EXERCISE INSTRUCTIONS: Locate each line of the material that contains "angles", then return it.

[DATA FOR THIS TASK Boundary: Start]

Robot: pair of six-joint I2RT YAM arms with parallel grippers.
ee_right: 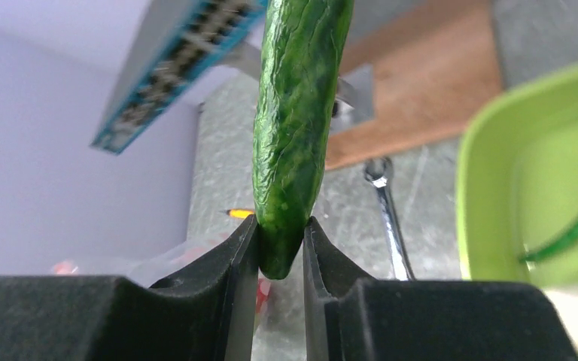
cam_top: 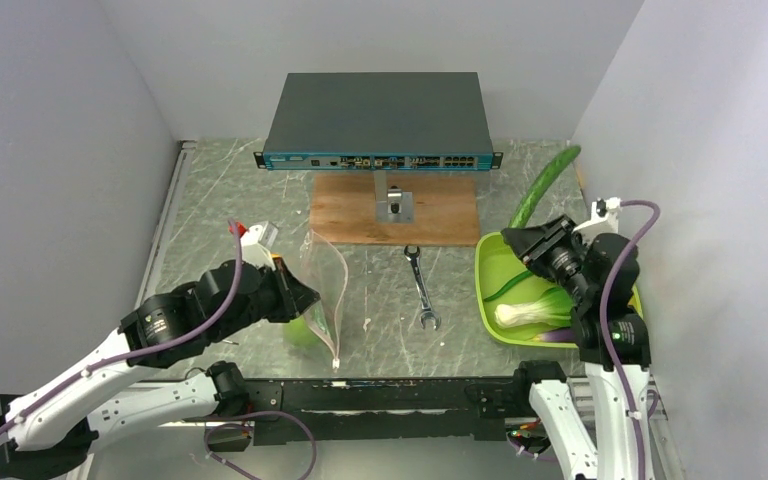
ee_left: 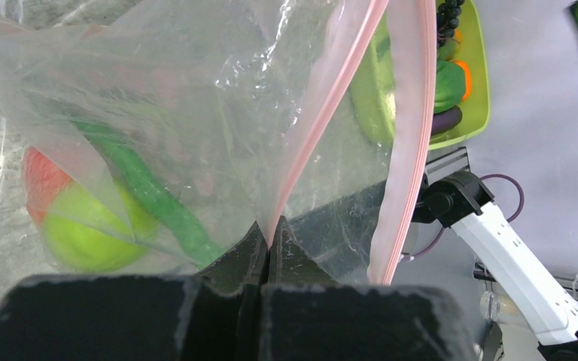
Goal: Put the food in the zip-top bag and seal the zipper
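Observation:
The clear zip-top bag [cam_top: 325, 285] stands on the table left of centre, its mouth open. My left gripper [cam_top: 308, 298] is shut on one side of the pinkish-red zipper strip [ee_left: 323, 113]; the jaws [ee_left: 269, 244] pinch it. The other side of the strip [ee_left: 406, 135] hangs free. Inside the bag are a green apple [ee_left: 90, 226], a red strawberry [ee_left: 41, 180] and a green bean [ee_left: 150, 195]. My right gripper [cam_top: 513, 237] is shut on the end of a long green cucumber [ee_right: 297, 128], held above the tray's far left corner and pointing to the far right [cam_top: 545, 185].
A lime-green tray [cam_top: 488, 290] at the right holds bok choy [cam_top: 528, 313], a green bean [cam_top: 510, 285] and a purple eggplant [cam_top: 558, 337]. A wrench [cam_top: 420, 285] lies in the middle. A wooden board [cam_top: 350, 215] and a network switch [cam_top: 378, 122] are at the back.

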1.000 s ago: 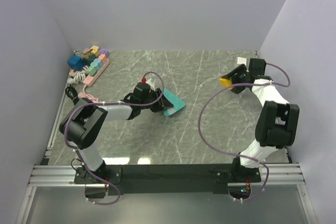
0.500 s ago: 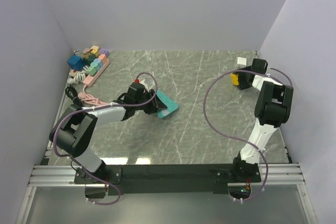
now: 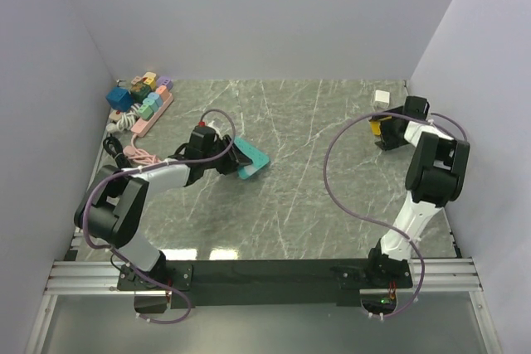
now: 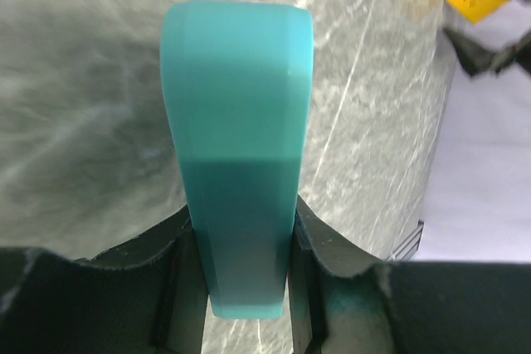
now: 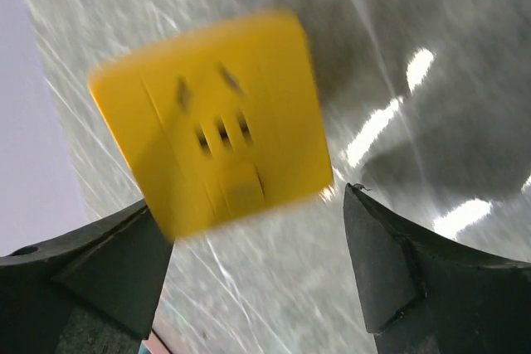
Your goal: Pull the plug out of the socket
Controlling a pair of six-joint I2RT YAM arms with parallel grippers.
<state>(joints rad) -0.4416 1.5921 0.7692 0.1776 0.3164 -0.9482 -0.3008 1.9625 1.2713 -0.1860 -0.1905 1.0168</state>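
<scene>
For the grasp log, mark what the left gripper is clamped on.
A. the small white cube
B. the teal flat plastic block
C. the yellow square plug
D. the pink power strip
B: in the left wrist view the teal flat plastic block is pinched between the two fingers of the left gripper, and the top view shows the same block sticking out of that gripper.

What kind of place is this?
Probably a robot test booth in a lab, not a home: two robot arms bolted to a rail, plain walls boxing in a marbled table, and a power strip full of coloured plugs to practise on.
</scene>
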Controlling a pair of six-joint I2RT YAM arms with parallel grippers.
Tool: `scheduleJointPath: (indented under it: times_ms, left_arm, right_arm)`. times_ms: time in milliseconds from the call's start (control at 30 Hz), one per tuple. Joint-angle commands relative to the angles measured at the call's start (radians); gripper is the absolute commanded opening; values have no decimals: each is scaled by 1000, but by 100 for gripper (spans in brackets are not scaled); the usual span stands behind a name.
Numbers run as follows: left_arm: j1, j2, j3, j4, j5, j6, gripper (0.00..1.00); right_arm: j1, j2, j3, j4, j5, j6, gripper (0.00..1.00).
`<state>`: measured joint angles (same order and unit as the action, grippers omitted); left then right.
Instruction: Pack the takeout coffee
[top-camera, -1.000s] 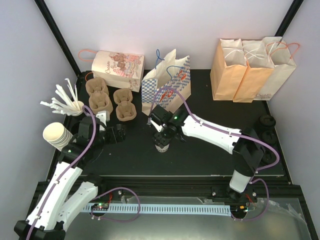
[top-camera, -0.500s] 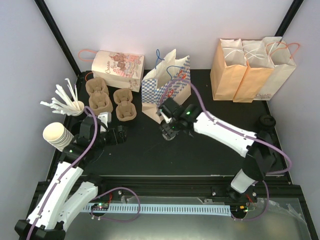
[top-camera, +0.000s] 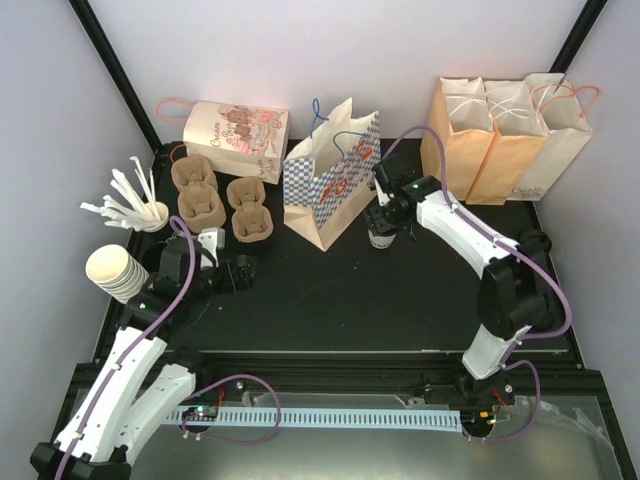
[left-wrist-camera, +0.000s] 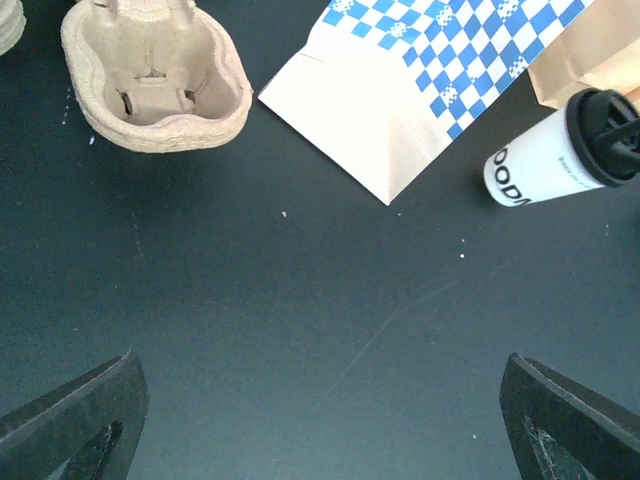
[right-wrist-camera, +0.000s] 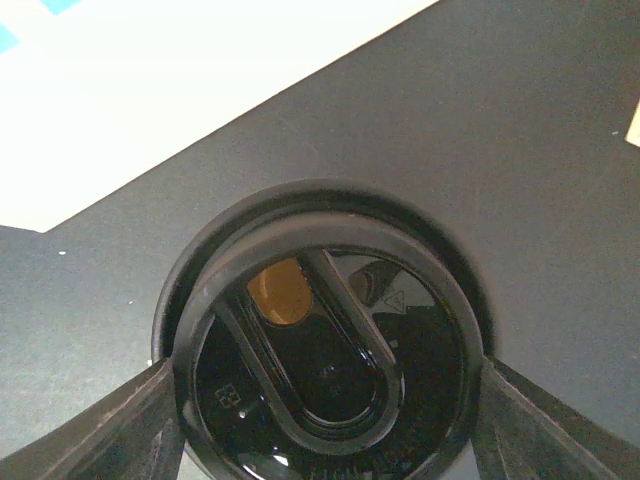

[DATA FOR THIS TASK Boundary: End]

RESULT OF THIS EXERCISE:
Tool: `scheduleJointPath: (indented under it: times_ms, left_arm, right_arm)`. times_ms: time in milliseconds from the call's start (control at 30 Hz), one per tuple. Joint-angle commands relative to the angles measured at the call's start (radians); gripper is the absolute commanded opening; values have no decimals: each is scaled by 1000, but by 100 for gripper (spans in brackets are not scaled); the usual span stands behind a name.
`<state>`: measured joint angles (same order and unit as the action, grippers omitted); left then right.

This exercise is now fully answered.